In the ‘70s, I remember a lot of corticosteroid tablets….with much anxiety about their systemic effects.

In the ‘80s, I recall a subcutaneous adrenalin injection that probably saved my life. In the ‘90s, inhaled albuterol worked well but made my heart race like crazy.

This sounds like a commercial but I have to say that GSK’s Advair (inhaled steroid combined with a bronchodilator) has given me five years of complete disease control.

Asthma provides very compelling evidence to show how step-change and incremental advances by the pharma industry deliver spectacular benefits to the patient.”

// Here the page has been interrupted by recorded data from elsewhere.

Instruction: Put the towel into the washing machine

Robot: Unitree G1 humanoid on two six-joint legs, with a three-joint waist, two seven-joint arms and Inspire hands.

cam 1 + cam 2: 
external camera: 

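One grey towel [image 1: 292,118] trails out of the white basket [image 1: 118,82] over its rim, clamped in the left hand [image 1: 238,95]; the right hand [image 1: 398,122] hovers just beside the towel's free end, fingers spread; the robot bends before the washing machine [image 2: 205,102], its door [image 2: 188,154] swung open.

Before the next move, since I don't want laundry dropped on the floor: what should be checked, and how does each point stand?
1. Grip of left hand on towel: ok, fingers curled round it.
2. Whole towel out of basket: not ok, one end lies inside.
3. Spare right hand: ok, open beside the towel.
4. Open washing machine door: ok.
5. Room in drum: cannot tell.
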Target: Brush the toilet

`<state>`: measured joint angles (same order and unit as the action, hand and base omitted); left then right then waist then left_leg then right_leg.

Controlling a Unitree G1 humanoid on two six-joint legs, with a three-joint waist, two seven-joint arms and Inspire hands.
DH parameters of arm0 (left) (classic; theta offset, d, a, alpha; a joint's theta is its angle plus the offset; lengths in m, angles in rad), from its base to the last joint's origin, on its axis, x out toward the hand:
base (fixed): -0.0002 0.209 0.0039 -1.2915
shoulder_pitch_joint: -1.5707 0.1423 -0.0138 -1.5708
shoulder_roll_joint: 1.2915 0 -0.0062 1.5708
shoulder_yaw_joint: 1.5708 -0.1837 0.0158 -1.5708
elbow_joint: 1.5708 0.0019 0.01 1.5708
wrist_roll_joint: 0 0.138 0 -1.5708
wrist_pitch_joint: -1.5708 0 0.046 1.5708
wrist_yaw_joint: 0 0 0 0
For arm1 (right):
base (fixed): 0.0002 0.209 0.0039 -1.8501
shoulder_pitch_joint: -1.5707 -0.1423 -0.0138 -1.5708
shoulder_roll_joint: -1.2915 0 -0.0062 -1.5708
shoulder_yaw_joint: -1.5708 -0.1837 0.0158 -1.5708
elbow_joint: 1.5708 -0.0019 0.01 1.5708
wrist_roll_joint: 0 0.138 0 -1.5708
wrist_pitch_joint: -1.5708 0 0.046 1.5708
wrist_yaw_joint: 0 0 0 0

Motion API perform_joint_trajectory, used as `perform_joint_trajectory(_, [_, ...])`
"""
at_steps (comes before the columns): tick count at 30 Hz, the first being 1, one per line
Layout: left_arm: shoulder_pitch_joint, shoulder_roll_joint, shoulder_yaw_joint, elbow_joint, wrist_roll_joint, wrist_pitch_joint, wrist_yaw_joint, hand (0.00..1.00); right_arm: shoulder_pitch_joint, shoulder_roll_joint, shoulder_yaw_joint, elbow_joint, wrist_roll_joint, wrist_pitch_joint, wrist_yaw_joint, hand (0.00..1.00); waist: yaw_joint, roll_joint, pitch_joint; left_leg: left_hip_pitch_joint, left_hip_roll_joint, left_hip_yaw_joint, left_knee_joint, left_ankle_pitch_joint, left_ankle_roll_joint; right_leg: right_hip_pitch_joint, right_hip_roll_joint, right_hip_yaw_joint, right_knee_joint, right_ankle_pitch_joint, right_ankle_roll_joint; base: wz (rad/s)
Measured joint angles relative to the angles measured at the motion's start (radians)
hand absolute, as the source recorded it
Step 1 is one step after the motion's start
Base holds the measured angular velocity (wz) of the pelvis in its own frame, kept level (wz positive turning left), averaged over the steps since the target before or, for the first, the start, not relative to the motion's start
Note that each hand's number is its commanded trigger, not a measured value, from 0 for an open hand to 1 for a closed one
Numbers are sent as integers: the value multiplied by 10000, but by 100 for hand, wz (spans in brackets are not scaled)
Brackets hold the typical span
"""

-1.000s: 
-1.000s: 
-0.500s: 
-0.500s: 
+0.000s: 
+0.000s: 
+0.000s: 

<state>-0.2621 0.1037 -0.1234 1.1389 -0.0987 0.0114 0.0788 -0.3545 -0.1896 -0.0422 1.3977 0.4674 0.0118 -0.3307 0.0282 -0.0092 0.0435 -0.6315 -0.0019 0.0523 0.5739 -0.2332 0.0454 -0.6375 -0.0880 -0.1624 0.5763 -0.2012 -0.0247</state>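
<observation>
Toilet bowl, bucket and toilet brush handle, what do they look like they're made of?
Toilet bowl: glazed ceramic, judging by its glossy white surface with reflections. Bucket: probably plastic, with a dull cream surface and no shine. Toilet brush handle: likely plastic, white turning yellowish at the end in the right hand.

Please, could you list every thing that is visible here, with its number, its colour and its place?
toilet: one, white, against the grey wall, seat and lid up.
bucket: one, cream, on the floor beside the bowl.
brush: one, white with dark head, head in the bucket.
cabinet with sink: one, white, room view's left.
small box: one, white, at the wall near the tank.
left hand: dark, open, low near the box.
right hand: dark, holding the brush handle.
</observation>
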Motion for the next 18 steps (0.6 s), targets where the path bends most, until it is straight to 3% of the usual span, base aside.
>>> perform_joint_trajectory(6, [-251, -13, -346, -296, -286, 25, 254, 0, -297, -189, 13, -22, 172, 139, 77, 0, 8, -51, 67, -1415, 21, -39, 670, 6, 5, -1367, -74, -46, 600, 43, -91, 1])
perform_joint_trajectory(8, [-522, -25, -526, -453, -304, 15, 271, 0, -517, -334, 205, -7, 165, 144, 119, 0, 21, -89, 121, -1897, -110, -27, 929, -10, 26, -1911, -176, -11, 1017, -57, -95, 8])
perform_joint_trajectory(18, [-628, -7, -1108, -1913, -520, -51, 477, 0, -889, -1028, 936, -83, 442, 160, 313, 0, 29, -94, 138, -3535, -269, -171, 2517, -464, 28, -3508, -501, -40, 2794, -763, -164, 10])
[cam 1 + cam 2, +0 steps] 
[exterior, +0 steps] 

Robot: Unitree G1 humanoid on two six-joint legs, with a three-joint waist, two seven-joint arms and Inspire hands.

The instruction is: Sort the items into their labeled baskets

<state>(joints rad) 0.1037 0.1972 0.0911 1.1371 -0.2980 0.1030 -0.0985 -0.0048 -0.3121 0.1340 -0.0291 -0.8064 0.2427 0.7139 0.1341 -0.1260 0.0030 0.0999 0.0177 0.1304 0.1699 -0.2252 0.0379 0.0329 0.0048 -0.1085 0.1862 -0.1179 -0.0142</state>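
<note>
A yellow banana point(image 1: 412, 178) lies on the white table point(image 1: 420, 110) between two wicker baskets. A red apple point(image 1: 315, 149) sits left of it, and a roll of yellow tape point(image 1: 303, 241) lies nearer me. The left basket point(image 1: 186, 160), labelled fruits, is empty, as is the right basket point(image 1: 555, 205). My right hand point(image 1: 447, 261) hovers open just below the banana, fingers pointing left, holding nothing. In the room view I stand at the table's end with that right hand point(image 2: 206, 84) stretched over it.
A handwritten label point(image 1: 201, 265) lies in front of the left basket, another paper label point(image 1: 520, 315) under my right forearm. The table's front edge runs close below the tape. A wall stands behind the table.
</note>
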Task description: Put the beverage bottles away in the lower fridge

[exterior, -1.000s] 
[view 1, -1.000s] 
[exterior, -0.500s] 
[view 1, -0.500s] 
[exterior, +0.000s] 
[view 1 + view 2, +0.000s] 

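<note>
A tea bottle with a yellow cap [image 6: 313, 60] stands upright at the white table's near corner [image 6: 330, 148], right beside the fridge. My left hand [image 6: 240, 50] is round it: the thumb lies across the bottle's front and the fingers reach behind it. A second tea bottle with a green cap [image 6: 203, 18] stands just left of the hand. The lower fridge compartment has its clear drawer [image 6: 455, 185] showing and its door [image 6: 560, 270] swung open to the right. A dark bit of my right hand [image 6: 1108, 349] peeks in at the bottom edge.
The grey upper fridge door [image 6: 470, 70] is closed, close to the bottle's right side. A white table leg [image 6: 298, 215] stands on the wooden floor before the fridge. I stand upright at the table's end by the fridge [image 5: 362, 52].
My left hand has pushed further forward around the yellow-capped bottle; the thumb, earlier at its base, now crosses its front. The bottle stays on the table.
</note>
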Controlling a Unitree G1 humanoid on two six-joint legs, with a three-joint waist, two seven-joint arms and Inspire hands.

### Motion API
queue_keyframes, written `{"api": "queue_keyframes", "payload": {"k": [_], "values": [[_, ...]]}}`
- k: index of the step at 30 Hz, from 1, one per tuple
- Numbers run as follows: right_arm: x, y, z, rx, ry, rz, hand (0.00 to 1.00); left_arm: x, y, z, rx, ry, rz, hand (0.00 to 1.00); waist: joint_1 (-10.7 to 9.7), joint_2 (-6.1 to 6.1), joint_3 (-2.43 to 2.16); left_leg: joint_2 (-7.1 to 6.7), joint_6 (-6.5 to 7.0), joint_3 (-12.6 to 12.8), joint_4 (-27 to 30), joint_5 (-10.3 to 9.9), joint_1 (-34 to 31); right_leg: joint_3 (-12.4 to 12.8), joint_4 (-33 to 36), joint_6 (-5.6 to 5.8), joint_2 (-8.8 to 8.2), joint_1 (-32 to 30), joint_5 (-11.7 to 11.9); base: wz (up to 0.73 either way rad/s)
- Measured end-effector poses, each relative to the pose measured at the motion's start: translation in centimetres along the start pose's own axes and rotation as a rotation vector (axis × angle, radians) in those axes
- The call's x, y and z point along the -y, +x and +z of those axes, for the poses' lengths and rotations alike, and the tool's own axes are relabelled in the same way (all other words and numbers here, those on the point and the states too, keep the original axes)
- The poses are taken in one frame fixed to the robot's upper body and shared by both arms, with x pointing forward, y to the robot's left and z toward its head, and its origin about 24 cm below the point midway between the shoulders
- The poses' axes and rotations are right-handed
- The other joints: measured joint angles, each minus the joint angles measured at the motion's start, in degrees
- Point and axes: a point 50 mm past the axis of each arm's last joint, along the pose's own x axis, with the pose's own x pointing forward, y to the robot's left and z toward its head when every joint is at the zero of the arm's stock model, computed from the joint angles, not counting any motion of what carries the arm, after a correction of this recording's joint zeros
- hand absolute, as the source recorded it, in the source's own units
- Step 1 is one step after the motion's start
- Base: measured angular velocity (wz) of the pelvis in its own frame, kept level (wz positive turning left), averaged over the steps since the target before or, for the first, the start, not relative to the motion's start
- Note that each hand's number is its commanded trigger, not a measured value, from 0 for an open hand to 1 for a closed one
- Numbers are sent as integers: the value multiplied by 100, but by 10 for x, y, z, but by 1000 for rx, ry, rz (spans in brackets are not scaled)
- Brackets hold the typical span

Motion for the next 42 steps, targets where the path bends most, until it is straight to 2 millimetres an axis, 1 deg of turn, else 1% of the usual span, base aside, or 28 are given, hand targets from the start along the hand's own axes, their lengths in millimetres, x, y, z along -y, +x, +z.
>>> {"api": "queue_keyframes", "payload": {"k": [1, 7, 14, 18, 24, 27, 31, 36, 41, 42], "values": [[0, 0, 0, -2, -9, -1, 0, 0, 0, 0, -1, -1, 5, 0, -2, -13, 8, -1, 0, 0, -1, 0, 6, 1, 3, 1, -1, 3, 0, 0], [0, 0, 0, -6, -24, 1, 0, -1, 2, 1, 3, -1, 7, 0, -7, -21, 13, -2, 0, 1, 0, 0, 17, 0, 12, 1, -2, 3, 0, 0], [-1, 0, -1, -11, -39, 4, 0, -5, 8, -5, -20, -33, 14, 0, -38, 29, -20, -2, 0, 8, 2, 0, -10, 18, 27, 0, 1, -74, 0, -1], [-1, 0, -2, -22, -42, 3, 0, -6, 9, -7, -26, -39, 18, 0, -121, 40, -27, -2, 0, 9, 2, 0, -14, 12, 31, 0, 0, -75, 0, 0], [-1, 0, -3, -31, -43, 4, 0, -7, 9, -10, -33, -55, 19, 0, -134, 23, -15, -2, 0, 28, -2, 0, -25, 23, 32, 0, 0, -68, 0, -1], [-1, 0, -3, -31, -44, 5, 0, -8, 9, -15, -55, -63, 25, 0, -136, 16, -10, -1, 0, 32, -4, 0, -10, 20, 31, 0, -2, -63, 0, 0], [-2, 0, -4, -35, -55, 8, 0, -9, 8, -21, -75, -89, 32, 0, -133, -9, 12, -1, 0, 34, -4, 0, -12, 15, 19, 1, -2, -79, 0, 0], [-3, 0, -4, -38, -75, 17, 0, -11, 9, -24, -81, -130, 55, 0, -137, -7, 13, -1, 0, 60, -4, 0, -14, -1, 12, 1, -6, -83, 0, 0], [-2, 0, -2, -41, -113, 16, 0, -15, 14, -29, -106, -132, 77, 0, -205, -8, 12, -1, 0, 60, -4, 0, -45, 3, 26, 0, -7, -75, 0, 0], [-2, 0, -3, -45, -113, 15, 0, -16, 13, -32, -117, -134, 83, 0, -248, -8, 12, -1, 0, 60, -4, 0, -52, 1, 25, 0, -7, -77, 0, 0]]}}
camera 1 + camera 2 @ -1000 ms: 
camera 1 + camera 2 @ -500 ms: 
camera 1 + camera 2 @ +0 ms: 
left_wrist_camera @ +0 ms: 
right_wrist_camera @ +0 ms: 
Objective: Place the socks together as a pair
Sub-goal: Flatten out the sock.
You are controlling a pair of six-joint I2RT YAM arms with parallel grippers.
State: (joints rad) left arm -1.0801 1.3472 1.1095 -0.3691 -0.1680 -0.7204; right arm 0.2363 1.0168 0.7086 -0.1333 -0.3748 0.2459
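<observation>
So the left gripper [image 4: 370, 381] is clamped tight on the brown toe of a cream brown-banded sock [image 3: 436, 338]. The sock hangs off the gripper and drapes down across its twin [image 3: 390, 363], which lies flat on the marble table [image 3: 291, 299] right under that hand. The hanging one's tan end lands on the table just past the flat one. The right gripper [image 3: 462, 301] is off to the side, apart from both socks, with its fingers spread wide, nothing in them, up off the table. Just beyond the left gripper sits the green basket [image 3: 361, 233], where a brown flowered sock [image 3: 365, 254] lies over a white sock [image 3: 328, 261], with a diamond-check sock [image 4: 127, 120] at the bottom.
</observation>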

Drs. Jeffrey Drazen and Eric Chu, in a 2005 article entitled: “Asthma – One Hundred Years of Treatment and Onward”  said the following about theophylline:

“Theophylline continues to be an inexpensive and effective asthma treatment. However, it has a low ratio of therapeutic benefit to potentially toxic side effects. Dosing needs to be carefully monitored to be sure that a given patient is receiving the benefits of treatment without its side effects. To complicate matters, theophylline metabolism varies substantially both among individuals and in a given subject. Even when an effective dose is established, it is important to continue to monitor plasma drug levels. Given these difficulties, many consider that theophylline is not a first-line asthma therapy.”

My guess is that there are those that will deem Advair to be not a lot different from theophylline in terms of being a breakthrough for asthma patients. However, oftentimes innovation does not occur in major leaps. Rather, gradual improvements are made over time. No one in his or her right mind would call a modern airliner a “me-too” of the Wright Brothers’ Flyer. Decades of research and experimentation have led to the technological breakthroughs resulting in the aviation marvels of today. The same is true of new medicines.

Slow and steady R&D progress does not appear to be impressive to pharma industry pundits. But to asthma patients, such progress is life changing.